Nick pulled the pocket watch and looked at the time: 5:40.
“You’ve got to trust me, I’ll explain later, but right now we don’t have the luxury of time,” Nick said as he stepped back into the hallway. “You said every computer here has a battery backup module.”
Julia pointed them out under the assistants’ desks in the corral area, a little larger than a bread box, configured like an enormous power strip.
“How long do they last?”
“Half hour, give or take a few minutes.”
Nick headed back to Julia’s assistant’s desk. “Do you think Jo used it up?”
“She left right after the crash, I told her to go home.”
Nick sat down at Jo Whalen’s desk. She had been Julia’s assistant for three years now, and if Julia was organized, Jo was supremely anal: pencils and paper clips perfectly aligned north to south in their respective holders, not a stitch of paper or a fleck of dust upon her work station. Nick fired up Jo’s computer, the light wash of the monitor casting an eerie glow about the darkened office. He turned to Julia as the screen asked for the password.
Julia leaned over him, typed it in, and the computer sang to life. The reserve battery began beeping, calling attention to its limited operating capacity.
“Let’s go,” Nick said, handing the PDA back to Julia.

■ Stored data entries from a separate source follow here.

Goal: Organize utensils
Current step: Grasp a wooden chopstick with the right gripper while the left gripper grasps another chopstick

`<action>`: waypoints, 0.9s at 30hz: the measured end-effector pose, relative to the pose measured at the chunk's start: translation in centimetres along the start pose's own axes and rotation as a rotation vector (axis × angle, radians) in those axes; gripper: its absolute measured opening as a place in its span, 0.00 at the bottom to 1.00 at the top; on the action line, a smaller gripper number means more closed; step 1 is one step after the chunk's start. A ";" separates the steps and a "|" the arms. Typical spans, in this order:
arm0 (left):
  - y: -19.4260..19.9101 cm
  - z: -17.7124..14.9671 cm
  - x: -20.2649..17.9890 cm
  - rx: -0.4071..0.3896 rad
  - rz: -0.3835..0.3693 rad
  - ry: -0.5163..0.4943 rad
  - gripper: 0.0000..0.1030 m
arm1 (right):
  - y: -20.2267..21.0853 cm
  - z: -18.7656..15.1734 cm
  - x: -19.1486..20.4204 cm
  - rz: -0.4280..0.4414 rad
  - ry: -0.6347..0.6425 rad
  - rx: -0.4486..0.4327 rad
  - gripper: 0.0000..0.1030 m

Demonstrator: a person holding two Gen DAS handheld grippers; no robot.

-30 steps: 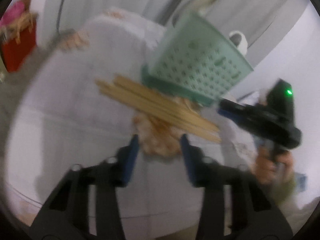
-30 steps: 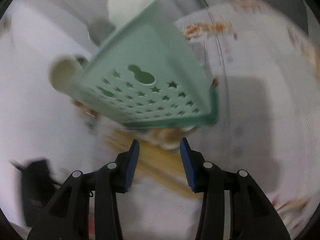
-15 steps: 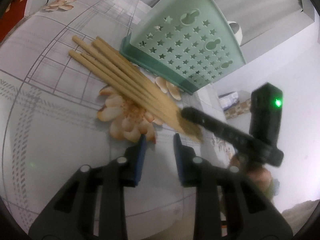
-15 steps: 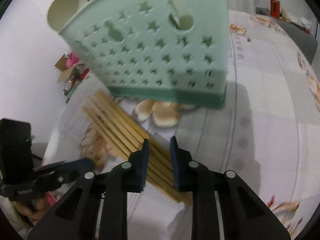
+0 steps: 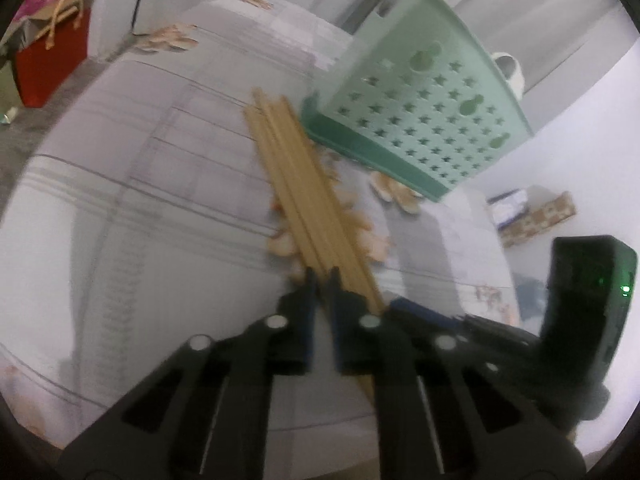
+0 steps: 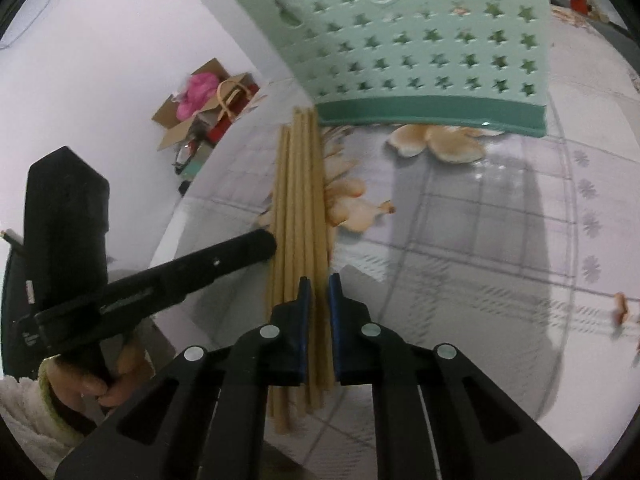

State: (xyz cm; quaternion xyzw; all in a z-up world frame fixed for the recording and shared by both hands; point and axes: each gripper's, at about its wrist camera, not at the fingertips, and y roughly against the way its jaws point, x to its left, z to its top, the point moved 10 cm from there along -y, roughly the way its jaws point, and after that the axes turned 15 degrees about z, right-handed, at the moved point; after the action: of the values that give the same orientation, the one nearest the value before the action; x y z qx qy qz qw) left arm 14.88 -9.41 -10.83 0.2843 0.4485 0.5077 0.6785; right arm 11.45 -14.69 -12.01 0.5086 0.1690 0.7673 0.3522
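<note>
Right gripper (image 6: 318, 292) over the near end of a chopstick bundle (image 6: 298, 208), jaws closing and nearly together, one or two sticks running down the slim gap betw. the blue pads; can't tell if the pads press them yet. Left gripper (image 5: 323, 280) in its own wrist view sits at the same end of the bundle (image 5: 304, 184), jaws closing to a thin slit w/ a stick seeming to run between them, frame too blurred to confirm a grip. Each tool shows in the other's view: left gripper (image 6: 256, 246) coming in from the left w/ its tip just beside the sticks, a hand (image 6: 100, 384) in a white fuzzy sleeve on its grip; right gripper (image 5: 424, 314) low and just right of the left jaws. Chopsticks lie flat on the table (image 6: 460, 240), a pale cloth w/ grey grid lines & peach flowers, far ends reaching the base of a mint star-holed basket (image 6: 420, 48). Basket stands upright on the cloth. Red bag (image 5: 50, 56) on the floor beyond the table edge.
</note>
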 end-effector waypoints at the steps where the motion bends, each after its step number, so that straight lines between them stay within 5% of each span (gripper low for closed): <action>1: 0.1 0.0 0.3 -0.003 0.012 -0.005 0.05 | 0.3 -0.1 -0.2 -0.003 0.005 -0.001 0.08; 7: 0.1 0.4 1.2 -0.029 0.071 -0.040 0.04 | 0.6 0.7 -1.0 -0.102 0.044 -0.025 0.04; 15: -0.2 1.3 0.7 -0.050 0.068 -0.037 0.13 | 1.2 0.5 -1.6 -0.102 0.024 -0.043 0.05; 27: -0.6 2.2 0.6 -0.116 0.133 -0.107 0.08 | 1.4 0.4 -1.5 -0.093 0.019 -0.051 0.05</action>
State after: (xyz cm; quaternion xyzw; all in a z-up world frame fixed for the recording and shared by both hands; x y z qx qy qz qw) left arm 17.14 -8.86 -10.56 0.3003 0.3617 0.5608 0.6816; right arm 11.67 -16.80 -11.99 0.4835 0.1761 0.7591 0.3988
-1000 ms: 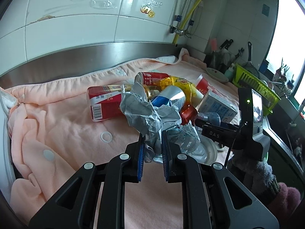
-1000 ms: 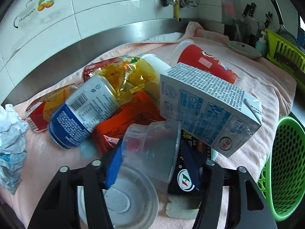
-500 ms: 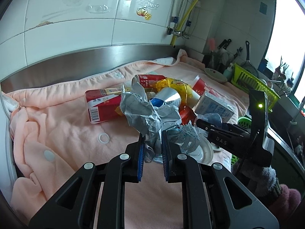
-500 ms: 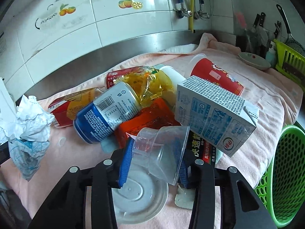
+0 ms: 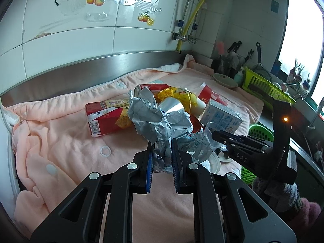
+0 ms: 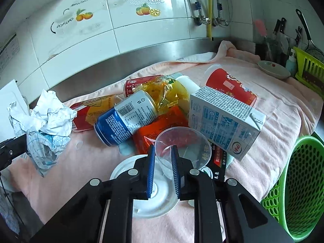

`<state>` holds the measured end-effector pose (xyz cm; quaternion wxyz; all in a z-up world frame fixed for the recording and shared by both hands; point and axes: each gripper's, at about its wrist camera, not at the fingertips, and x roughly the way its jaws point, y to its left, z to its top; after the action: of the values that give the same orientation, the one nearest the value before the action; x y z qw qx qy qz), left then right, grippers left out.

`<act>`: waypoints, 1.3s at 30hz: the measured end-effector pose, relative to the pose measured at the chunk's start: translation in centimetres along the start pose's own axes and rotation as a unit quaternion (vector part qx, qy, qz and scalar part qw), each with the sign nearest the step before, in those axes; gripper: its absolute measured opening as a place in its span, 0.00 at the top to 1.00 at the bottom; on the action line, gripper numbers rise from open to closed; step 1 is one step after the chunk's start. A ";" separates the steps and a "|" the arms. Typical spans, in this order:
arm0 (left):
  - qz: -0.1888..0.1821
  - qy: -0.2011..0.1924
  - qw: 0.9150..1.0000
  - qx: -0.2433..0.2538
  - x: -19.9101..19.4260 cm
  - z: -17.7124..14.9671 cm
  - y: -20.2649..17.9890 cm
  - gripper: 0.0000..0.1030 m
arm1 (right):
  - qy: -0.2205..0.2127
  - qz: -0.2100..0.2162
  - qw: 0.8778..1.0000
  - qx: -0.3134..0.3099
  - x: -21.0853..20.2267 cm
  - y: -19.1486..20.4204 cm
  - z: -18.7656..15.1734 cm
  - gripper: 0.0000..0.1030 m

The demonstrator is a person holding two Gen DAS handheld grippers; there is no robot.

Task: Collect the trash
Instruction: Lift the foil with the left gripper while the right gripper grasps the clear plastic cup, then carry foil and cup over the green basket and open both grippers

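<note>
Crumpled matt paper wad (image 5: 162, 121); clear glossy plastic cup (image 6: 182, 141); soft, fuzzy pink cloth (image 5: 70, 137); brushed steel backsplash (image 6: 121, 64); glossy wall tiles (image 5: 70, 36); perforated green plastic basket (image 6: 299, 182).

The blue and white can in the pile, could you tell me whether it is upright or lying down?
Lying down: the blue and white can rests on its side against the other trash, its base facing the camera.

right gripper (image 6: 163, 154) jaws have narrowed from wide spread to pinching the wall of the clear plastic cup (image 6: 183, 146), which now faces mouth-up. both cameras stand higher above the trash pile.
</note>
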<state>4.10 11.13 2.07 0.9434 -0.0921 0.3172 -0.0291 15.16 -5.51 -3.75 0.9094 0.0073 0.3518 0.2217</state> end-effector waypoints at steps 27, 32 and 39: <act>0.005 0.018 1.000 -0.007 2.0 0.3 0.6 0.85 | 0.045 0.054 0.993 0.097 3.9 -4.3 0.7 0.33; 0.007 0.021 1.000 -0.008 2.5 0.4 0.8 0.85 | 0.050 0.062 0.990 0.115 5.3 -4.2 1.4 0.33; 0.008 0.026 1.000 -0.007 2.8 0.4 0.9 0.85 | 0.049 0.065 0.988 0.130 5.6 -4.2 1.9 0.43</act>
<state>6.57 11.73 0.61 0.9342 -0.0959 0.3428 -0.0218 21.74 -6.77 -6.62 0.8659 0.1380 0.4207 0.2329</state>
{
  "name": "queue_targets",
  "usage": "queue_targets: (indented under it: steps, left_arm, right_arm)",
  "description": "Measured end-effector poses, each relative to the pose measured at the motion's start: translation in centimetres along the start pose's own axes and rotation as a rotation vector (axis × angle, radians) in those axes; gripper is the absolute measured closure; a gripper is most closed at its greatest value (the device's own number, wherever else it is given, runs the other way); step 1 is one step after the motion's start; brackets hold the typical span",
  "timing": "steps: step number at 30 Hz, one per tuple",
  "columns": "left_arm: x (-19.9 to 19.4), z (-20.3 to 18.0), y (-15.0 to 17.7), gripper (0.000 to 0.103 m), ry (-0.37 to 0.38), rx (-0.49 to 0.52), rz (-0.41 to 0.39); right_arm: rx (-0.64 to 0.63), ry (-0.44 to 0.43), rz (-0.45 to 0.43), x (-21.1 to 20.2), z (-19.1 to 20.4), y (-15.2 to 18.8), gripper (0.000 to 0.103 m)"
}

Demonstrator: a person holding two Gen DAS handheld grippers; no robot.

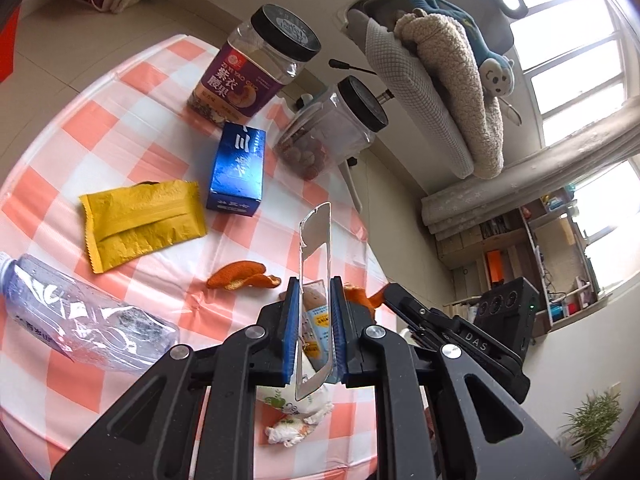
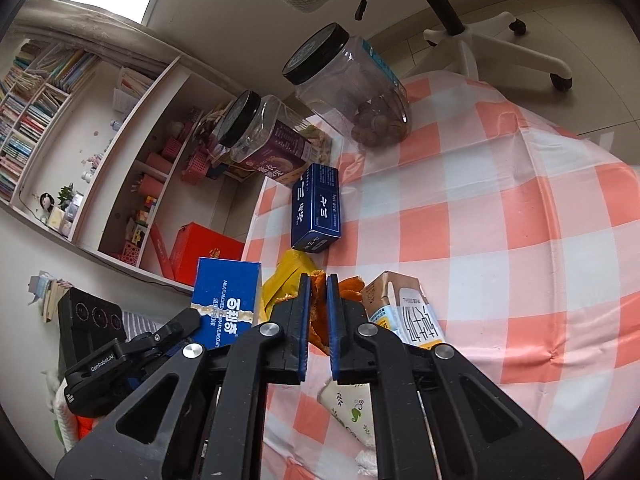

Julia turned it on and placed the infrared link next to the computer station. She highlighted the files on the PDA and hit send.
Jo’s computer began humming, and a video screen opened on the monitor as the file infiltrated her system. They both watched as six files appeared on the bottom of the screen just below the video viewing window.
Julia clicked on the first file. A detailed ledger appeared in an Excel spreadsheet.
“This isn’t what we wanted,” Julia said.
“What is it?”
“It’s the inventory of Hennicot’s collection.” Julia pointed at the screen. “It can be sorted by age, type of weapon or antique, value, year acquired, and now,” she clicked the screen, reordering the rows, “by what was stolen.”